* What you will do: Starting at the line that holds "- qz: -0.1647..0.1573" and stopping at the line that holds "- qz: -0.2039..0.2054", restate the records below word for word, with both of those lines included.

Items listed in a dataset
=-=-=

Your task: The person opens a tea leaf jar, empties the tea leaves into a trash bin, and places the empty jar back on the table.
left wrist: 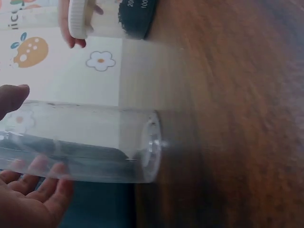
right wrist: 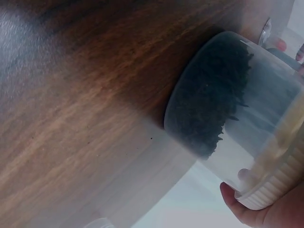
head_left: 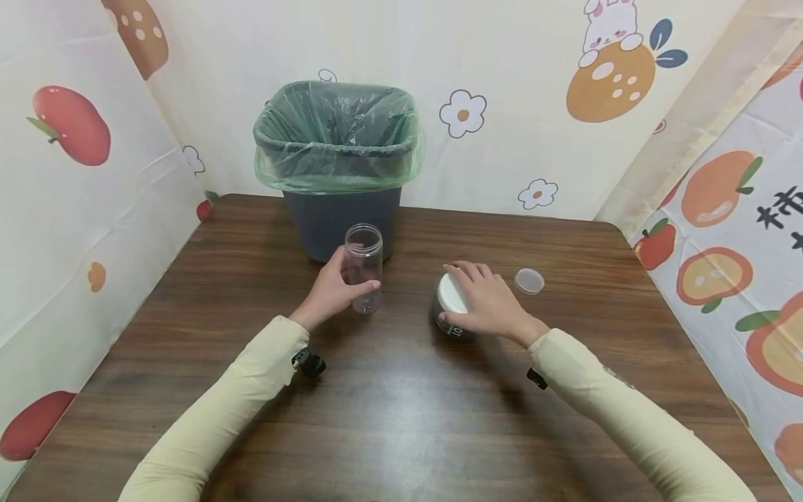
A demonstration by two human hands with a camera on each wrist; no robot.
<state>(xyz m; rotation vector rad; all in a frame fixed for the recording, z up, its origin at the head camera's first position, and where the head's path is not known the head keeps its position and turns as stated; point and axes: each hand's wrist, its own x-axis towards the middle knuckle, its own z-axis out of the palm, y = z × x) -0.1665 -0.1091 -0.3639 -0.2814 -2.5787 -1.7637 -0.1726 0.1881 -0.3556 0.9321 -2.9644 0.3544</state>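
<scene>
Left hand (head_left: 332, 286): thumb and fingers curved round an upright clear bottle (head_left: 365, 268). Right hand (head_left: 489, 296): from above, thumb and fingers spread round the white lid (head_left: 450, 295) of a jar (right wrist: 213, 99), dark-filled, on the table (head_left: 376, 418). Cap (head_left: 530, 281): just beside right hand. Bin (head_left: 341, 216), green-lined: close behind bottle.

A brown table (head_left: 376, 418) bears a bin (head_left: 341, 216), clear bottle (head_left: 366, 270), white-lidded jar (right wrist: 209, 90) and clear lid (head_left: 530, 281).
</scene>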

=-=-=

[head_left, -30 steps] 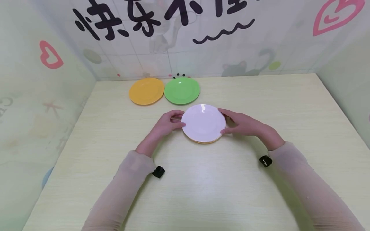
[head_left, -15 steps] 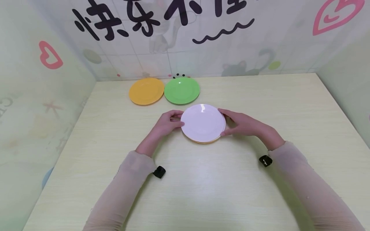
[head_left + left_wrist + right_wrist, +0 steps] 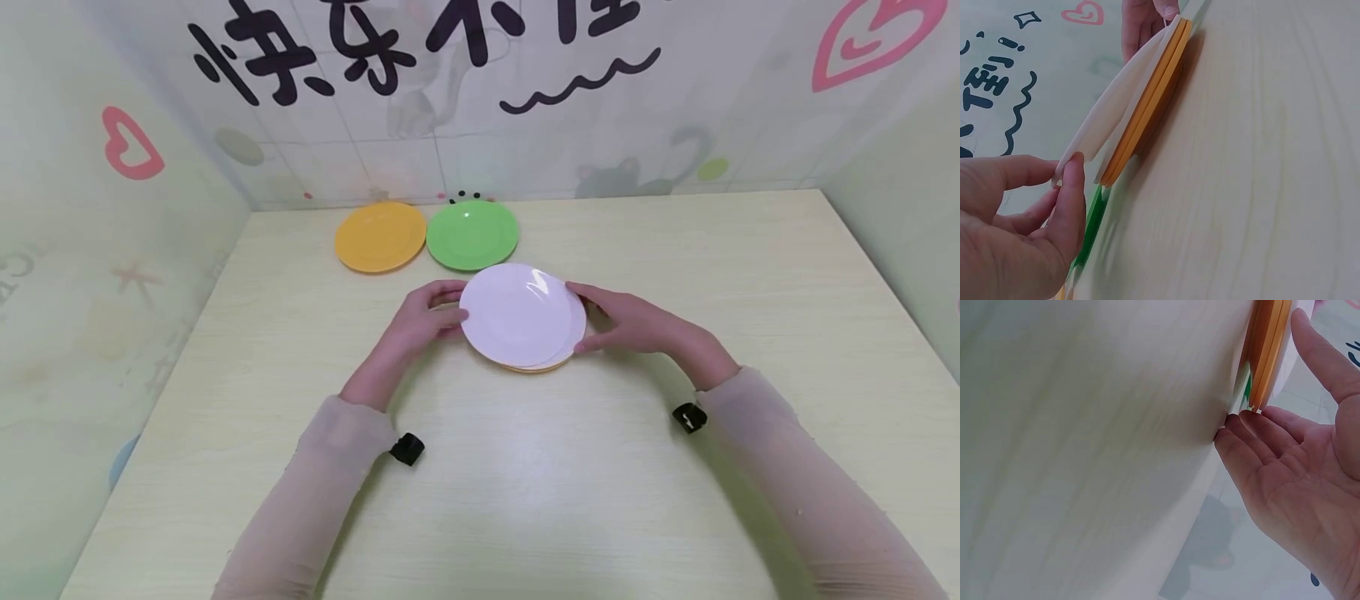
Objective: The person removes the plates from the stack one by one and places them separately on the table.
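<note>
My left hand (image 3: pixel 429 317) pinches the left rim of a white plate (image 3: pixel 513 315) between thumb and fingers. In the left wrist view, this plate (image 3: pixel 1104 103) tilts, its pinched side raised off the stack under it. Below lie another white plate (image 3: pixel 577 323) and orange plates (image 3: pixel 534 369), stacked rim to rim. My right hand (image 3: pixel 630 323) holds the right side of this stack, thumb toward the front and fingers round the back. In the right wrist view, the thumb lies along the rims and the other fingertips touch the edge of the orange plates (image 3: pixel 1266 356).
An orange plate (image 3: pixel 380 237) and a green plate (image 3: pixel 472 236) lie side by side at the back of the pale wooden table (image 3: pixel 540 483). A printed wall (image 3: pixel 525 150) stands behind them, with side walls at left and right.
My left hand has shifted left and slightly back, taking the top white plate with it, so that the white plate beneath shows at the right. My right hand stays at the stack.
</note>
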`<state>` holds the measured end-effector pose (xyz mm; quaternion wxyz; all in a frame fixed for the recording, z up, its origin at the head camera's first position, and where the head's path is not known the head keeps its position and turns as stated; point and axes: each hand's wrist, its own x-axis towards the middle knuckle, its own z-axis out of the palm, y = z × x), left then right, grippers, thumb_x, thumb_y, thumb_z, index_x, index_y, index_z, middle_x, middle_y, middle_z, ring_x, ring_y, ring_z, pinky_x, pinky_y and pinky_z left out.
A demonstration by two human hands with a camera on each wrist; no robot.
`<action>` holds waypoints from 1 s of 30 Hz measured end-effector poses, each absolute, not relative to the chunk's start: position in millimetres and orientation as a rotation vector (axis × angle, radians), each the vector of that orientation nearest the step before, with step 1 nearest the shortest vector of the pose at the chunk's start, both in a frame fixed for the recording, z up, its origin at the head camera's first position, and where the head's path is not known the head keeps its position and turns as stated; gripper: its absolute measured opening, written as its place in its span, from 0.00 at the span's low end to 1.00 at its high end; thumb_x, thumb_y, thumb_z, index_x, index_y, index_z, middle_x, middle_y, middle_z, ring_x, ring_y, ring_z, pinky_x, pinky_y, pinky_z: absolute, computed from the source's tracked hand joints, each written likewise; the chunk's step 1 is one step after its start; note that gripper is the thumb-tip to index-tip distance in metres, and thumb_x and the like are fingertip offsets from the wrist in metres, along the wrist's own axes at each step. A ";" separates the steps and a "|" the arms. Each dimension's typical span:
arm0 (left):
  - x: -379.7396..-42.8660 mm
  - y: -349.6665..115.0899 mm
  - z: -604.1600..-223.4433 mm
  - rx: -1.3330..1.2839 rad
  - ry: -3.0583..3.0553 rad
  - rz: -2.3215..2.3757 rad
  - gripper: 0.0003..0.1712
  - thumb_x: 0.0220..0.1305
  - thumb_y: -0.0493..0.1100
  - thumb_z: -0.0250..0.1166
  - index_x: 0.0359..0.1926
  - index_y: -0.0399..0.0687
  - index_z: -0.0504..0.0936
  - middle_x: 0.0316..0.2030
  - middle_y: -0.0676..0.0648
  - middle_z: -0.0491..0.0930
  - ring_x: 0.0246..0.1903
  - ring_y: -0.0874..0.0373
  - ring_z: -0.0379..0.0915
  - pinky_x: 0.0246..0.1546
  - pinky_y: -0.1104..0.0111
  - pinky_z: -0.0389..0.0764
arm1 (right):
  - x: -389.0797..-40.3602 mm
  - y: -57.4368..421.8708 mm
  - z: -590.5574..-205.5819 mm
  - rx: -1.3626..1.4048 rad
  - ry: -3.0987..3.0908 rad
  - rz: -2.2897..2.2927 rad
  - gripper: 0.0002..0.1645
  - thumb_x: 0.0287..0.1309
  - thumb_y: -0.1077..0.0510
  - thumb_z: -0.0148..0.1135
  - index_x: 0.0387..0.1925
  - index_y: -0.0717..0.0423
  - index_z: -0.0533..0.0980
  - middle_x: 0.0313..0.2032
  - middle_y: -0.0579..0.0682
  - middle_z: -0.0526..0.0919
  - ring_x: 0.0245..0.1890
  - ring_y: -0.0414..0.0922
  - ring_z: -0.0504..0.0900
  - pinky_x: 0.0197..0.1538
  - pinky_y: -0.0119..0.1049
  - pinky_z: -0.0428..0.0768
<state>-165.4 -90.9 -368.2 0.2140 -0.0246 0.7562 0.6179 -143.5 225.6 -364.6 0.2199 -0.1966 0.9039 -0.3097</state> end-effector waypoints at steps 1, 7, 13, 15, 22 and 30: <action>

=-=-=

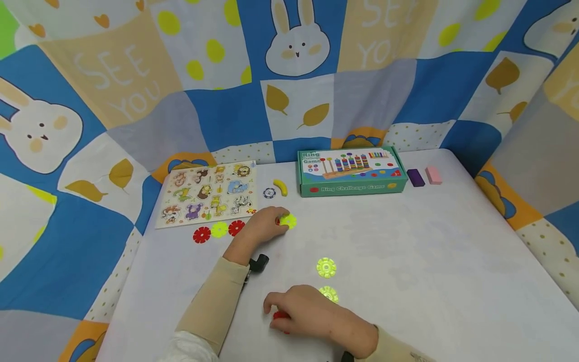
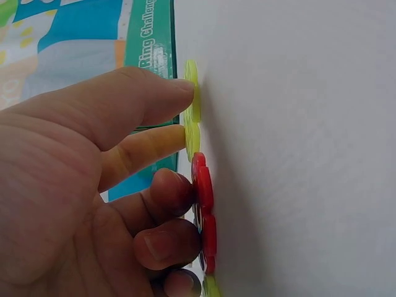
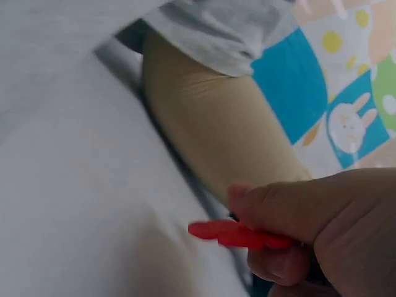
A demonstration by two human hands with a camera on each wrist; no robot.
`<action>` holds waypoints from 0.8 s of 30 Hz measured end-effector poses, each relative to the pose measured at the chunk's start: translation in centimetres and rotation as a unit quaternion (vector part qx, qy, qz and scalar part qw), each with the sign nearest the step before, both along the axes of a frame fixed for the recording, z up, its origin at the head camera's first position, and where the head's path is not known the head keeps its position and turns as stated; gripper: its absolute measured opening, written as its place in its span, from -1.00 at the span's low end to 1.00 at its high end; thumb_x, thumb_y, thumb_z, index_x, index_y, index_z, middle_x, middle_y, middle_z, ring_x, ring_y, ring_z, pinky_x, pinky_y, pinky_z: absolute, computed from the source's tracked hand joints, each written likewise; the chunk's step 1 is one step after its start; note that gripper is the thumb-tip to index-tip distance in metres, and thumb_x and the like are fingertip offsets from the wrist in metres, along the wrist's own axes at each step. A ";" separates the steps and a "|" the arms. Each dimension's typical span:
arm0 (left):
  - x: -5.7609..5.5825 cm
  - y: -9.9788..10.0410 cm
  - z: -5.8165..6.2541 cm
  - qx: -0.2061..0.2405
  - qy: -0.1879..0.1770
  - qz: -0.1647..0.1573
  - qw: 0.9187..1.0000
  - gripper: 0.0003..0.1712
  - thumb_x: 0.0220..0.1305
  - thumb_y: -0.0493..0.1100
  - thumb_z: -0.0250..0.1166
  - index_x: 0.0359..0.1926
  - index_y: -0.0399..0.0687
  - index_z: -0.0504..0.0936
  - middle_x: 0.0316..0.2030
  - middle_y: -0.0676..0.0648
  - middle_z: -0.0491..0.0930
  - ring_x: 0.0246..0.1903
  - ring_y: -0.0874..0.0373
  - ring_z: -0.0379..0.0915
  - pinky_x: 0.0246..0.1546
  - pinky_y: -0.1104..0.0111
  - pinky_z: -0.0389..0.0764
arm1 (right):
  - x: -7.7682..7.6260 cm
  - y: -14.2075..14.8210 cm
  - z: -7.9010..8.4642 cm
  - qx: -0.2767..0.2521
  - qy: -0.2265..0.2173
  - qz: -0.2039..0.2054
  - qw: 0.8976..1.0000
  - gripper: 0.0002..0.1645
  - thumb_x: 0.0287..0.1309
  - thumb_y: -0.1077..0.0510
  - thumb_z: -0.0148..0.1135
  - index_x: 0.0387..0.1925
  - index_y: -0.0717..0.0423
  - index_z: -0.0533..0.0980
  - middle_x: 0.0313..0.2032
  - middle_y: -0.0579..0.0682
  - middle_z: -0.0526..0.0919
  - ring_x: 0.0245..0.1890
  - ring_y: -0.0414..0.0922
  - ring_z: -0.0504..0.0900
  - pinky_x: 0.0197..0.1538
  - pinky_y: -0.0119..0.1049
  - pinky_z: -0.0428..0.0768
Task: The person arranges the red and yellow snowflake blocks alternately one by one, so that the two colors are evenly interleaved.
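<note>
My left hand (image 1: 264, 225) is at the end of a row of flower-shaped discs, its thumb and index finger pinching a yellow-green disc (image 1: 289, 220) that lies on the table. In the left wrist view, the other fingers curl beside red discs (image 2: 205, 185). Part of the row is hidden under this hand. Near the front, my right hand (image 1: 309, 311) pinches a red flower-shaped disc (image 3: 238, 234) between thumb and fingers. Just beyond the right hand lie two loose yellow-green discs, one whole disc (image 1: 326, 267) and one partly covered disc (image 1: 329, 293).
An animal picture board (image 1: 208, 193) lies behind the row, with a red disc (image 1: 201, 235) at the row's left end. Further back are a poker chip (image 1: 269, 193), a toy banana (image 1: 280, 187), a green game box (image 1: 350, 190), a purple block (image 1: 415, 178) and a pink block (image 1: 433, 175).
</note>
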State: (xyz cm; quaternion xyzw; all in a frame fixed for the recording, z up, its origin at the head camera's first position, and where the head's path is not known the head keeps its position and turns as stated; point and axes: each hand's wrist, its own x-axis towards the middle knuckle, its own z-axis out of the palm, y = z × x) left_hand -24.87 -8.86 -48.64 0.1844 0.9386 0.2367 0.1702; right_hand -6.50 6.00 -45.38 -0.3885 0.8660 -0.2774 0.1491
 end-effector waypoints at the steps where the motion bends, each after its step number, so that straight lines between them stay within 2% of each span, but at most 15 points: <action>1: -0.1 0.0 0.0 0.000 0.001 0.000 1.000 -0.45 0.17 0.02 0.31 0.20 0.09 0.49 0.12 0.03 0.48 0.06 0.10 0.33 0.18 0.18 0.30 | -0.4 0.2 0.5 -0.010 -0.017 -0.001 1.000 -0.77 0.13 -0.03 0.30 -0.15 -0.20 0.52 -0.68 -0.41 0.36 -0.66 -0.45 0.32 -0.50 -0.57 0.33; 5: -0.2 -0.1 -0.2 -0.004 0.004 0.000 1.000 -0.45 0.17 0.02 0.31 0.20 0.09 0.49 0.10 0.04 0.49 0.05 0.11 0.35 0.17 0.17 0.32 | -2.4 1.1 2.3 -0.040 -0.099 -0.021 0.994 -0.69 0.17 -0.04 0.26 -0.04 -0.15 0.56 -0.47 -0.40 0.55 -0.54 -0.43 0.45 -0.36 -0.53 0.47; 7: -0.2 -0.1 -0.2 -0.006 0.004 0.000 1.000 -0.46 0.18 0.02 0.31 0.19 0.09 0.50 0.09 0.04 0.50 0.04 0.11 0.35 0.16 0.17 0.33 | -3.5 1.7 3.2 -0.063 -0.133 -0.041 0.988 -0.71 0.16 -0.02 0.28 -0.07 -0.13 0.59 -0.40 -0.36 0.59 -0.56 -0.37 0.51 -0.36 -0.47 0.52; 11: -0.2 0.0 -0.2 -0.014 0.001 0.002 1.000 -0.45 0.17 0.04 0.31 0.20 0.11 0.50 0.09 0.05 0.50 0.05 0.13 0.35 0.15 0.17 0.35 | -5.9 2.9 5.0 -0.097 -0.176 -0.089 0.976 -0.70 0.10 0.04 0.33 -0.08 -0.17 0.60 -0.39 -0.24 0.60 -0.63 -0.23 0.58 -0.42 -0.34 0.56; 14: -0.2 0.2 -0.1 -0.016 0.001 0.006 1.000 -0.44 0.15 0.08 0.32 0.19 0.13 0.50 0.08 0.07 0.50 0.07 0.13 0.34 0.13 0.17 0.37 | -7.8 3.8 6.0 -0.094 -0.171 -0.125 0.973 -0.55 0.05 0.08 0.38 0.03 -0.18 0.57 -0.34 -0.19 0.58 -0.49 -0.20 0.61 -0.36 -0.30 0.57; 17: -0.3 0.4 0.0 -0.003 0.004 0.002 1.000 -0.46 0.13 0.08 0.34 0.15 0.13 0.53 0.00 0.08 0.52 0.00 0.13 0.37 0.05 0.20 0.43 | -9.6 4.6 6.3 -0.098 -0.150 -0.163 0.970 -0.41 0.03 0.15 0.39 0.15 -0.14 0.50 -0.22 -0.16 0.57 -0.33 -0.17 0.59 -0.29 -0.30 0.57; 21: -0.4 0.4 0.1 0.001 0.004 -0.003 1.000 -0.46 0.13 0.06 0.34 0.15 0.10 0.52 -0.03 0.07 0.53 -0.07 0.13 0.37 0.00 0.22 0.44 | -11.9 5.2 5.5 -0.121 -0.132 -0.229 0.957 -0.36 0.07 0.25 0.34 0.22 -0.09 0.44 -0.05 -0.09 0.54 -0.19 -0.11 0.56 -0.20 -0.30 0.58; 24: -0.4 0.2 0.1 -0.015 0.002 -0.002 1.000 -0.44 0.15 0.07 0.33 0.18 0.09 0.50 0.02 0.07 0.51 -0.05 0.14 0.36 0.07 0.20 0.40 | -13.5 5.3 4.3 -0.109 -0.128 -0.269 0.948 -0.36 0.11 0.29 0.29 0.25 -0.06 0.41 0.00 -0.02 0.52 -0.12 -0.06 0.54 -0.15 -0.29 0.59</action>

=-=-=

* Exercise solution:
  - qz: -0.1647..0.1573
  - qw: 0.9187..1.0000
  - gripper: 0.0003..0.1712
  - thumb_x: 0.0220..0.1305
  - thumb_y: -0.0493..0.1100
  - thumb_z: -0.0250..0.1166
  - index_x: 0.0359..0.1926
  - index_y: -0.0399..0.0687
  - index_z: -0.0504..0.0936
  - middle_x: 0.0316..0.2030
  - middle_y: -0.0676..0.0648
  - middle_z: -0.0491..0.0930
  - ring_x: 0.0246..0.1903
  - ring_y: -0.0874..0.0373
  - ring_z: -0.0379..0.0915
  - pinky_x: 0.0246..0.1546
  - pinky_y: -0.1104..0.0111
  - pinky_z: -0.0389..0.0764
arm1 (right):
  - x: -7.7682..7.6260 cm
  - y: -14.2075..14.8210 cm
  - z: -7.9010..8.4642 cm
  - qx: -0.2767..0.2521
  - qy: -0.2265..0.2173
  - qz: -0.2039..0.2054

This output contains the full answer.